Les jeunes américains quittent le pays en nombre. Une expatriée témoigne.

Étudier pendant un semestre à l’étranger, voyager à Cancun pendant les vacances de printemps, faire du bénévolat l’été entre des années à la fac. Jusque là, la tendance parmi les jeunes américains était de voyager pour des courtes durées, dans le cadre d’une expérience éducationnelle ou pour des simples détentes. Mais il y a de plus en plus de jeunes actifs et d’étudiants qui s’en fuient des États-Unis pour une durée indéterminée.

En 2011, le Département d’État des États-Unis annonçait que plus que 6 millions d’américains vivait à l’étranger. Selon l’édition américaine du média internationale russe RT, le nombre d’expatriés américains âgés d’entre 25 et 34 ans a explosé depuis 2009, en passant de 1% à plus de 5% d’américains dans cette tranche d’âge.

Une jeune américaine qui vit cette auto expatriation, Emily Clark, se témoigne de la tendance des jeunes de quitter chez soi. L’ex-professeur des écoles à Richmond, en Virginie, a tout délaissé après sa première année en tant qu’institutrice pour tenter de s’installer à Cahors, près de Toulouse.

Pourquoi êtes-vous en France actuellement?
Je suis en France pour travailler en tant qu’assistante de langue avec le programme TAPIF [« Teaching Asssistant Program in France », en français « Programme d’assistants de langue en France »]. Je vais aider l’enseignement d’anglais dans une école élémentaire publique à Cahors.

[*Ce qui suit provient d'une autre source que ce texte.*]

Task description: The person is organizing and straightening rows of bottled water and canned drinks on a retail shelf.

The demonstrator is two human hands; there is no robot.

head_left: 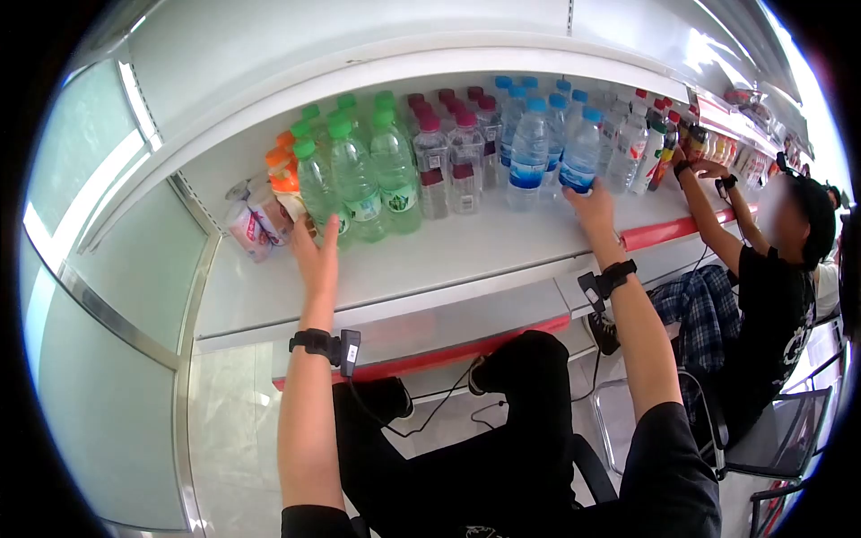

Quelle est la motivation de votre décision de venir travailler en France ?
Je voulais toujours vivre en France parce que le pays est tellement beau. Également, j’essaie d’améliorer mon français pour que je puisse enseigner la langue aux enfants américains si je reviens aux États-Unis.

Est-ce que votre première année en tant que professeur des écoles vous a influencé dans votre décision de partir en France ?
Oui cette expérience m’a influencé. C’était une année stressante dans un environnement frénétique. Je savais que je ne voulais pas continuer de travailler dans une telle situation. En même temps, je me suis dit que je devais faire le programme TAPIF maintenant, quand je suis toujours jeune et sans trop de liens à une école aux États-Unis.

Vous venez d’arriver en France cette semaine. Avez-vous une idée de combien de temps vous voulez vivre à l’étranger ?
J’aimerais vivre à l’étranger pendant quelques années, mais ça dépend sur cette année et si ça se passe bien.

Vous avez fait un semestre à l’étranger auparavant. Est-ce que l’expérience était positive ?Pensez-vous que cette année sera différente que votre dernière expérience en France ?
Pendant mon semestre dans l’Île de Ré, je vivais avec une famille d’accueil géniale qui m’a accueilli chaleureusement. J’étais avec un group d’étudiants qui étaient en train de vivre les mêmes choses que moi donc je ne me sentais pas du tout seule dans l’expérience. Cette année il y aura beaucoup moins d’accompagnement. Ce n’est pas comme si le logement et les activités sont déjà choisis avant de mon arrivée. Je dois trouver ces choses moi-même pour m’installer.

Après seulement cinq jours en France, comment vous vous sentez ?
Je suis très contente d’être de retour pour une durée si longue, mais je ressens aussi un peu de choc culturel. Je deviens très anxieuse quand je parle parce que j’ai peur que les personnes ne vont pas me comprendre. Mais la vraie difficulté c’est pour moi de comprendre les réponses des autres. Je suis anxieuse aussi par rapport à la recherche d’un logement et l’ouverture d’un compte bancaire, toujours parce que c’est difficile de comprendre quand les français me parlent.

Vivre à l’étranger, a-t-il une valeur dans le marché de travail, ou est-ce que l’expérience a plus d’importance personnelle?
Vivre à l’étranger a une valeur dans le monde réel. Les personnes grandissent quand ils quittent leurs zones de confort. Je mettrai cette année sur mon CV parce que l’expérience m’aidera de trouver un autre poste en tant que professeur si je reviens chez moi. Du côté personnel, j’aime l’aventure et participer dans ce programme est une grande aventure pour moi.

À votre avis, est-ce que les jeunes américains d’aujourd’hui vont à l’étranger plus souvent que la génération d’avant ? Pourquoi ?
Je pense qu’il y a plus de jeunes qui vont à l’étranger qu’à l’époque de nos parents parce que les jeunes se marie plus tard. Les droits des femmes ont beaucoup changé aussi, donc il y a plus de femmes qui sont ouvertes à l’idée de faire des choses aventureuses comme vivre à l’étranger au lieu de se marier et devenir maman à l’âge de 20 ans.